The lease, which had been made in 1998, was for a term of 10 years with an option for a further term of 10 years and required the tenant to pay land tax and outgoings. In 2004 the lease was varied: the changes included reducing the rent, amending the bank guarantee and rent review provisions, introducing an obligation to pay GST and extending the lease term by 10 years. The tenant contended that the variation effected a surrender and re-grant with the consequence that from the date of the variation the Retail Leases Act 2003 applied to the lease.

By reason of s.50 of the 2003 Act a provision in a lease requiring a tenant to pay land tax is void.

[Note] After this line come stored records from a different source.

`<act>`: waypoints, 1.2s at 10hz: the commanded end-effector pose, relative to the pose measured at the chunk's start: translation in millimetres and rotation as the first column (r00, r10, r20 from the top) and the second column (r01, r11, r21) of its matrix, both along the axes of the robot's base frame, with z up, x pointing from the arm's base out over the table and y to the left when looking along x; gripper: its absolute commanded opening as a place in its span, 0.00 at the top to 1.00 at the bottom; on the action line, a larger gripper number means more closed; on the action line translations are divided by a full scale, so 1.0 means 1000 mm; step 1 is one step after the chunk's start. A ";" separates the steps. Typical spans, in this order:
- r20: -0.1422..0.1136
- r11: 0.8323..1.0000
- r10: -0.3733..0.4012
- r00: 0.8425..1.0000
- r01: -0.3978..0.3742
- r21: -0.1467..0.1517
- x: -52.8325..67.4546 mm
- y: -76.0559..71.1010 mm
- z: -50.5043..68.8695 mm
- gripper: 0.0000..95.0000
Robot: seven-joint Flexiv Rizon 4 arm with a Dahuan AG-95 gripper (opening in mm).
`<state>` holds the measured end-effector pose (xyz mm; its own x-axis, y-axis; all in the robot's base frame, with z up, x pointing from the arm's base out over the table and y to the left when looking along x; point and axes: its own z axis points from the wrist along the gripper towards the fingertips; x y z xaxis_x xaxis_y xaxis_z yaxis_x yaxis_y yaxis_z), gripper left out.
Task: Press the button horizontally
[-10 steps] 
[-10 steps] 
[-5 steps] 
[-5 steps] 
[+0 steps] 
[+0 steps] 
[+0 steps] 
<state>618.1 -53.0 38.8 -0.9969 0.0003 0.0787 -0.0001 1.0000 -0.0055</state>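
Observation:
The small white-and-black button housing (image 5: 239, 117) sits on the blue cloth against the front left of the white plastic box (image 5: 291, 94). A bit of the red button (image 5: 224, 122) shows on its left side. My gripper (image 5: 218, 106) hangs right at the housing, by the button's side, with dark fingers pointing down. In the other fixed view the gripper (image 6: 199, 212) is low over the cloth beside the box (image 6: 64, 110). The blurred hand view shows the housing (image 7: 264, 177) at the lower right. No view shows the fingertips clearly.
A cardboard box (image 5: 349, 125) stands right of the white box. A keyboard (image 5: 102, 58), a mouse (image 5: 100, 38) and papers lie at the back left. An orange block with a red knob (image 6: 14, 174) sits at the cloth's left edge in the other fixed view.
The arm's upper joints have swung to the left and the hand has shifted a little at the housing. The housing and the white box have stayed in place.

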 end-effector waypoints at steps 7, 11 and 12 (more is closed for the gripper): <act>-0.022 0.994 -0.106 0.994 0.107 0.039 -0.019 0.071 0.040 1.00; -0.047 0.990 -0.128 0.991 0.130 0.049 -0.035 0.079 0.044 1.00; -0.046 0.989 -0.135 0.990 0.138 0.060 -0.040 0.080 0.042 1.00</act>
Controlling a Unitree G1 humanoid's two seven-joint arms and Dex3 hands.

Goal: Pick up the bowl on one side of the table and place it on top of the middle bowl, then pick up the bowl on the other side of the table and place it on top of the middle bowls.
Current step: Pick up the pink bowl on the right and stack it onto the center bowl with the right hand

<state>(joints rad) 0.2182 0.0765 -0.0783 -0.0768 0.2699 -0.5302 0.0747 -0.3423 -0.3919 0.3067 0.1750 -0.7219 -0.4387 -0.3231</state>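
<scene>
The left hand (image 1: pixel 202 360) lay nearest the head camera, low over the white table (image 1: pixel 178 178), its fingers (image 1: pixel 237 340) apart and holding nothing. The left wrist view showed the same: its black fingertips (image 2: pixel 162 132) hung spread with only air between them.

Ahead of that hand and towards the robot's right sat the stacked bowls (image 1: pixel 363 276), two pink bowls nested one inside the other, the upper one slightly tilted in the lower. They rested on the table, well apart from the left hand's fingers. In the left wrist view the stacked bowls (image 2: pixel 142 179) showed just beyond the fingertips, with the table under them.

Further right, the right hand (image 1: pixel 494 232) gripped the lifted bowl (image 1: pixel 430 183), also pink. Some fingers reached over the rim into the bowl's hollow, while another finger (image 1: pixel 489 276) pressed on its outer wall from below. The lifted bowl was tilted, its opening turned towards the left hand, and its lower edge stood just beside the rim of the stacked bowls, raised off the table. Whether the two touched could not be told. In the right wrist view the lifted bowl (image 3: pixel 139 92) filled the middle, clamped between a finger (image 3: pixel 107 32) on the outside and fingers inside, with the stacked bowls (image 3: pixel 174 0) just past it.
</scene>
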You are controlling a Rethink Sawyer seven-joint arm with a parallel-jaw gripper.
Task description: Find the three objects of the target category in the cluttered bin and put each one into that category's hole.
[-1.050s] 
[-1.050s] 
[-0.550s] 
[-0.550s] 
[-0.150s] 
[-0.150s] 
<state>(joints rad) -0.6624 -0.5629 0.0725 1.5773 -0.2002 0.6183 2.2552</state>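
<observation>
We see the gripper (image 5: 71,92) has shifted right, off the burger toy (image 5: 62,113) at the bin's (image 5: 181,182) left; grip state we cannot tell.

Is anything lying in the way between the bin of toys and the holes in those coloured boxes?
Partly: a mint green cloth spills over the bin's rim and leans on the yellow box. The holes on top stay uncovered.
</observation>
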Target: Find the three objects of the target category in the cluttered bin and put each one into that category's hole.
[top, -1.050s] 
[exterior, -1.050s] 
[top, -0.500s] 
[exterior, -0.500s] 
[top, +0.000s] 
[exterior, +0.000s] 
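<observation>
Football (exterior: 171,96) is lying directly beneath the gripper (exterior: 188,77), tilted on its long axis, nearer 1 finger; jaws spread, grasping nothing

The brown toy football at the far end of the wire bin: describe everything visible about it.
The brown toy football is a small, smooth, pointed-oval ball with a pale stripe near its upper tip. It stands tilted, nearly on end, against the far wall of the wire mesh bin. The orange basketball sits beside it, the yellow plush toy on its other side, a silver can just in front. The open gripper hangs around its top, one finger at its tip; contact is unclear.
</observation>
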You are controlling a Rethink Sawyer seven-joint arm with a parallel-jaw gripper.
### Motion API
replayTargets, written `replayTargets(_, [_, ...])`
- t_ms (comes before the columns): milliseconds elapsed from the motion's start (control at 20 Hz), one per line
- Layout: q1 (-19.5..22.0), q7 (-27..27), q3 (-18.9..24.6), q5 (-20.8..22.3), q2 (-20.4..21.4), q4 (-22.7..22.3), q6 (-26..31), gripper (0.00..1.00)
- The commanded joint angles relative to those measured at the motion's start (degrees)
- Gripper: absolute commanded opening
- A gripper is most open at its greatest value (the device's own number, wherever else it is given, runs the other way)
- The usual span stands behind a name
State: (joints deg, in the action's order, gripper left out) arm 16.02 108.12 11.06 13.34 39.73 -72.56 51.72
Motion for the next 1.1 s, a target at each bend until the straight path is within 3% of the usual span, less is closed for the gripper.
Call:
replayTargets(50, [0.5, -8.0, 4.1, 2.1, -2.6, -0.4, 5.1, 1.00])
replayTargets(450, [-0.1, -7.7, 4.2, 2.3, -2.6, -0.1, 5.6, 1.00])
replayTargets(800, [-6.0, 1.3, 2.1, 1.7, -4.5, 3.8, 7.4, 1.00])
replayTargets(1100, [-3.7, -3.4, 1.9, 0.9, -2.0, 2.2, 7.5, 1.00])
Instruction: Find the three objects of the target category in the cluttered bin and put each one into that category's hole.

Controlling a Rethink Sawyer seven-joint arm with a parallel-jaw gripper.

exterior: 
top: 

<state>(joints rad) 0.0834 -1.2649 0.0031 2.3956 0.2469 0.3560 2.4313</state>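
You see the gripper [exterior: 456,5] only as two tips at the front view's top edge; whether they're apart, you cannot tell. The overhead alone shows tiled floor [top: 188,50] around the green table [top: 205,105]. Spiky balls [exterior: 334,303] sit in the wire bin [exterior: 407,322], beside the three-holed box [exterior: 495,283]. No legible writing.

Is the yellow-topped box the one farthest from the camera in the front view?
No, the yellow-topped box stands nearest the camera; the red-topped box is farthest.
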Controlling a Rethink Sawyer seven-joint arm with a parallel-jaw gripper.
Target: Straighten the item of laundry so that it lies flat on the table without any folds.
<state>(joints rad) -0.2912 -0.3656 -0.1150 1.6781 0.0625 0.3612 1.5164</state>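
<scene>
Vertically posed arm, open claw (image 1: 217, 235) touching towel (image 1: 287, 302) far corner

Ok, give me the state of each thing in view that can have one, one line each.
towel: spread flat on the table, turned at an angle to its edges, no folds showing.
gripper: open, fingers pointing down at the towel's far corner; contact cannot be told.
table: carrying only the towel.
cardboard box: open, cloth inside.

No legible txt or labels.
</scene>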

Also, by reason of s.46 of the 2003 Act a tenant was not required to contribute to outgoings until given a statement of outgoings.


 

The tenant sought recovery of land tax and outgoings paid after the variation. The landlord claimed that the tenant was estopped from alleging that a surrender and re-grant occurred; this submission was rejected on two bases, namely that the tenant had not been aware of its rights until 2009 and the provisions of the 2003 Act could not be circumvented on the basis of estoppel. The tenant sought recovery of the land tax and outgoings on the basis that they were paid under a mistake because the tenant was unaware that it had no liability to do so. Consequently, there was a total failure of consideration and therefore the landlord was obliged to repay the amount paid by way of land tax and outgoings as money had and received. The landlord’s defences based on estoppel and unconscionable conduct failed.

The landlord also relied on Ovidio Carrideo Nominees Pty Ltd v The Dog Depot Pty Ltd (2006)VSCA 6 in alleging that good consideration had been provided by the landlord for the payments; this claim was rejected with respect to land tax because there was no obligation on a tenant to pay land tax and s.50 of the 2003 Act expressly prohibited a tenant from recovering land tax. The landlord’s argument based on The Dog Depot was successful with respect to outgoings because outgoings were part of the consideration payable by the tenant; the tenant received a benefit in exchange for the payment of outgoings and therefore the tenant’s claim for money had and received failed.

The landlord also relied on The Dog Depot to claim compensation for lost land tax based on the tenant’s use and occupation of the premises; this claim failed because consideration had not been given for the payment of the land tax. The tenant recovered $125,320 in land tax, being all the land tax paid that was not caught by the Limitations of Actions Act 1958.